When the journalist, Rebecca West, published her first novel in 1918, it was dismissed by critics as a ‘woman’s’ book and too ‘feminine’. The reasons for this are clear. The action of The Return of the Soldier takes place entirely in the domestic sphere of Baldry Court, to which the eponymous soldier, Chris Baldry, returns during the First World War, suffering from amnesia caused by shellshock. He recognises the narrator of the novel, his spinster cousin, Jenny, but has no memory of his wife Kitty or the life they led together. The last thing he can recall is the working-class girl he loved fifteen years earlier, Margaret, an innkeeper’s daughter on Monkey Island. The novel prioritises sentiment and emotion over and above anything else, as Jenny works through the turbulent responses to Chris’s return, both her own and other peoples’.
When Chris arrives, he insists that he must see Margaret, whom Jenny traces to her life of married drudgery. Although she is now middle-aged and dowdy, Chris doesn’t see it, and he has entirely forgotten how and why their relationship ended. Margaret humours him with mixed feelings, tolerating both Kitty’s antipathy and Jenny’s confusion, as the women work out whether or not they should ‘return’ Chris to the real world, and if so, how this should be undertaken.
Despite the label, this is a very sophisticated novel, quiet and understated yet actually dealing with some big human questions. West was already well known as a socialist and feminist writer, and she uses these characters to reveal the outmoded nature of Edwardian society, which was in the process of being deconstructed by the war. She uses the format of the ‘woman’s novel’ to explore the difficulties faced by women, married and unmarried, as the unorthodox romance plays out. West experiments with narrative techniques, with the unreliable narrator in Jenny, and with emerging ideas of psychoanalysis as Kitty employs a doctor to help them to ‘cure’ Chris. At the heart of the novel is another moral issue: should Chris be ‘cured,’ which will mean a return to the war, or be allowed to remain happy at home?

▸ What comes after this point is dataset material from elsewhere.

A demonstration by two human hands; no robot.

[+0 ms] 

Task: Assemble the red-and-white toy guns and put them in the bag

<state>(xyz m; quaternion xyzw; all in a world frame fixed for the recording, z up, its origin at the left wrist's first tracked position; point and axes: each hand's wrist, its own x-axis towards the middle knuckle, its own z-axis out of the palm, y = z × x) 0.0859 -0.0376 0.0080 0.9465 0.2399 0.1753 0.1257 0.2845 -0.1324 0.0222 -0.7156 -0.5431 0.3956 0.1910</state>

The ending of the novel is deeply ambiguous and unsettling as West denies her readers the comfortable closure which might be expected of a ‘woman’s novel’. There is a complexity in the debates contained in The Return of the Soldier that move it far beyond the implied simplicity of such a label. Chick Lit this is not, even though it primarily concerns the emotional relationships of women. As with Master and Commander last time, it feels misleading to label this book, to suggest a particular type of reader. My conclusions? I suppose I think we should all be open to reading anything. We don’t have to like it, but in the case of this novel, most of the people I know who have read it seem to share my opinion. It makes us think about so many things war-related and otherwise, many as relevant today as they were in 1918.